• **PROBLEM TO WORK ON**
Stop at the line containing "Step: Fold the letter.": write out every line from the beginning of the entries up to and including it, minus the pictures.

Records from a collection
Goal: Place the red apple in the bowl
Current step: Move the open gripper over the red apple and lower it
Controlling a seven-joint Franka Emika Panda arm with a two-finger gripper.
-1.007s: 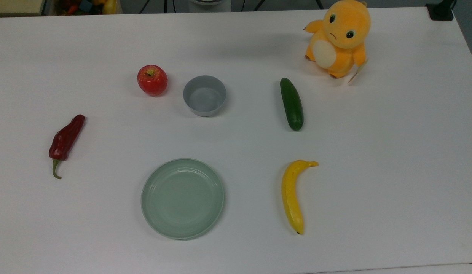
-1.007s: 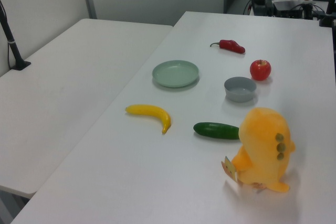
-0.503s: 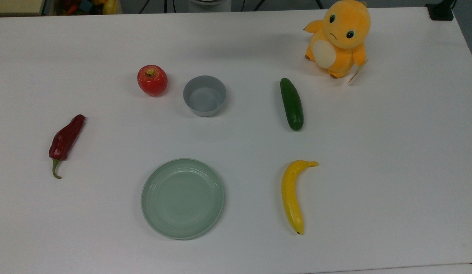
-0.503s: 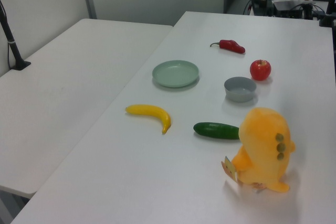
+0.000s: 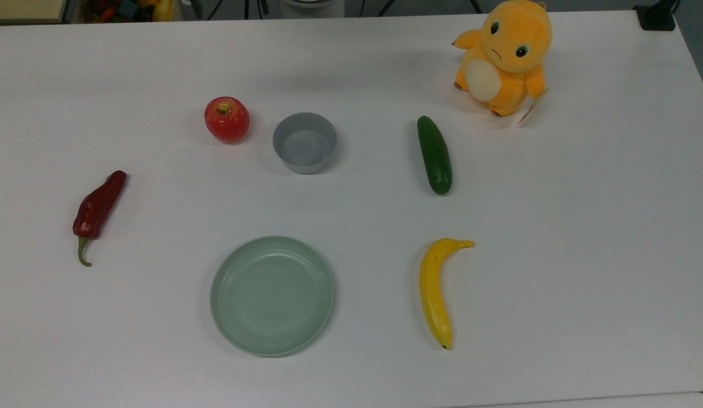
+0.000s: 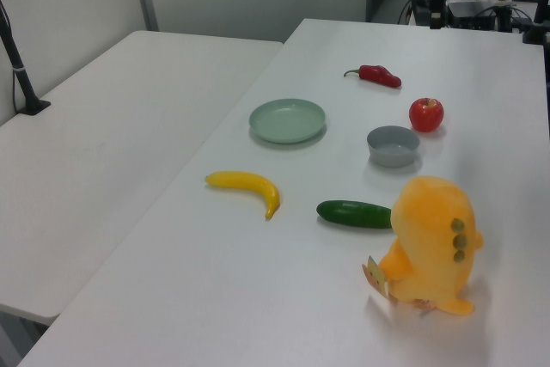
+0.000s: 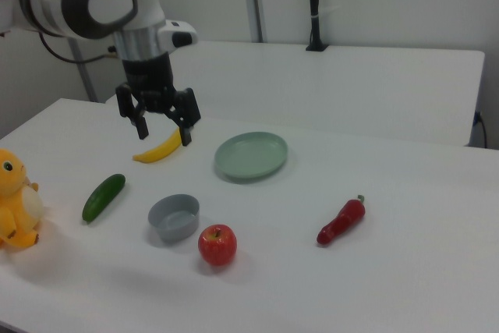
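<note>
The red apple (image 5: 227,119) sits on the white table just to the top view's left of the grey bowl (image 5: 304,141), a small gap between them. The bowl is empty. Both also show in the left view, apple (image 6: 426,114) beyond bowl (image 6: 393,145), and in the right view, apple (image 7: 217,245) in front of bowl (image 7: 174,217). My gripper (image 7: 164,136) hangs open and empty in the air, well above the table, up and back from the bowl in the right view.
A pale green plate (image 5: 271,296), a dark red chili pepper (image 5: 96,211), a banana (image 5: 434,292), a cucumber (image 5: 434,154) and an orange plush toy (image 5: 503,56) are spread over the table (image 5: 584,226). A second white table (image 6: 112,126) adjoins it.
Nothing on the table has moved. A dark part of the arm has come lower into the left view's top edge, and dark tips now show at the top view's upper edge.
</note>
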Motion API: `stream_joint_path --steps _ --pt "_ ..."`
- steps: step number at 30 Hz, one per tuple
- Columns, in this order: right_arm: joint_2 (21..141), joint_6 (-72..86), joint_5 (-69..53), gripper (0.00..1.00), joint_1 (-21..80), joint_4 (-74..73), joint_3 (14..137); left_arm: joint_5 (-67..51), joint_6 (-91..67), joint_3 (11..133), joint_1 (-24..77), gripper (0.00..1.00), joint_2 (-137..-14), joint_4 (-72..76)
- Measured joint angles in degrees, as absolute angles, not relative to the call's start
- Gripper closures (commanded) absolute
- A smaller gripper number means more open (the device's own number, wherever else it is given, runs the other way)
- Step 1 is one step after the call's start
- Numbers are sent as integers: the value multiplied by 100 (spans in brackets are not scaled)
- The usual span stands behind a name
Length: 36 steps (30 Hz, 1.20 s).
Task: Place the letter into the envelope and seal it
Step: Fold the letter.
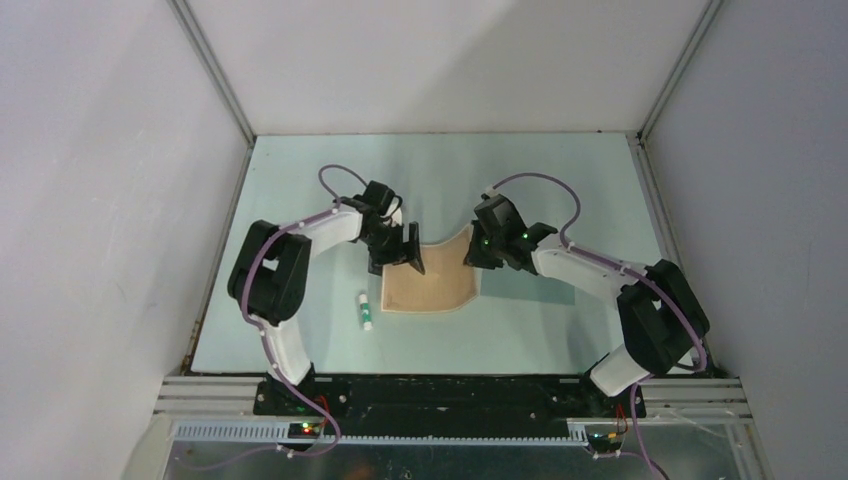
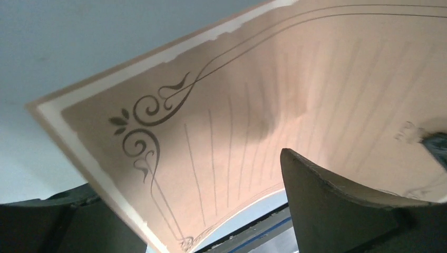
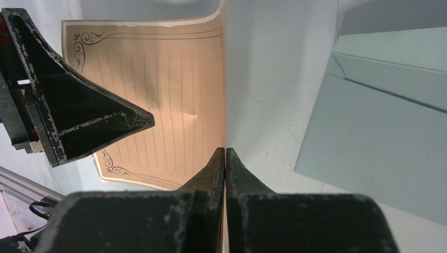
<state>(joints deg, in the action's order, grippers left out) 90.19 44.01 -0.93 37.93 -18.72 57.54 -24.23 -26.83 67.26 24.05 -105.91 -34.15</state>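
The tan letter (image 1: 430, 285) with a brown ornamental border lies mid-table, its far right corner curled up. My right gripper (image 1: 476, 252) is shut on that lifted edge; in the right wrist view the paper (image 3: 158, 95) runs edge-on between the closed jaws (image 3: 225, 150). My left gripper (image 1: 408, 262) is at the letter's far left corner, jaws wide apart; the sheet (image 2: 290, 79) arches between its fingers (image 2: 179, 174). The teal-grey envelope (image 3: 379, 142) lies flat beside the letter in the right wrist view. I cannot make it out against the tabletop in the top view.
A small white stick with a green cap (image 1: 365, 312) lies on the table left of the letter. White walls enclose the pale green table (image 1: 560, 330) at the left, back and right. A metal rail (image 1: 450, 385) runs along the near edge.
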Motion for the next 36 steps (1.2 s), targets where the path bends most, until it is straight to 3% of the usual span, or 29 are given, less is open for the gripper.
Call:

• **SOLUTION TO THIS TASK**
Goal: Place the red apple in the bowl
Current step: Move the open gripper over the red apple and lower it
Controlling a seven-joint Franka Emika Panda arm with a two-finger gripper.
-1.007s: 
-1.007s: 
-0.503s: 
-0.503s: 
+0.000s: 
+0.000s: 
+0.000s: 
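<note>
The red apple (image 5: 227,119) sits on the white table just to the top view's left of the grey bowl (image 5: 304,141), a small gap between them. The bowl is empty. Both also show in the left view, apple (image 6: 426,114) beyond bowl (image 6: 393,145), and in the right view, apple (image 7: 217,245) in front of bowl (image 7: 174,217). My gripper (image 7: 164,136) hangs open and empty in the air, well above the table, up and back from the bowl in the right view.
A pale green plate (image 5: 271,296), a dark red chili pepper (image 5: 96,211), a banana (image 5: 434,292), a cucumber (image 5: 434,154) and an orange plush toy (image 5: 503,56) are spread over the table (image 5: 584,226). A second white table (image 6: 112,126) adjoins it.
Nothing on the table has moved. A dark part of the arm has come lower into the left view's top edge, and dark tips now show at the top view's upper edge.
</note>
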Motion API: `stream_joint_path --steps _ --pt "_ ..."`
- steps: step number at 30 Hz, one per tuple
- Columns, in this order: right_arm: joint_2 (21..141), joint_6 (-72..86), joint_5 (-69..53), gripper (0.00..1.00), joint_1 (-21..80), joint_4 (-74..73), joint_3 (14..137); left_arm: joint_5 (-67..51), joint_6 (-91..67), joint_3 (11..133), joint_1 (-24..77), gripper (0.00..1.00), joint_2 (-137..-14), joint_4 (-72..76)
- Measured joint angles in degrees, as absolute angles, not relative to the call's start
- Gripper closures (commanded) absolute
- A smaller gripper number means more open (the device's own number, wherever else it is given, runs the other way)
- Step 1 is one step after the call's start
- Numbers are sent as integers: the value multiplied by 100 (spans in brackets are not scaled)
- The usual span stands behind a name
Length: 36 steps (30 Hz, 1.20 s).
Task: Place the letter into the envelope and seal it
Step: Fold the letter.

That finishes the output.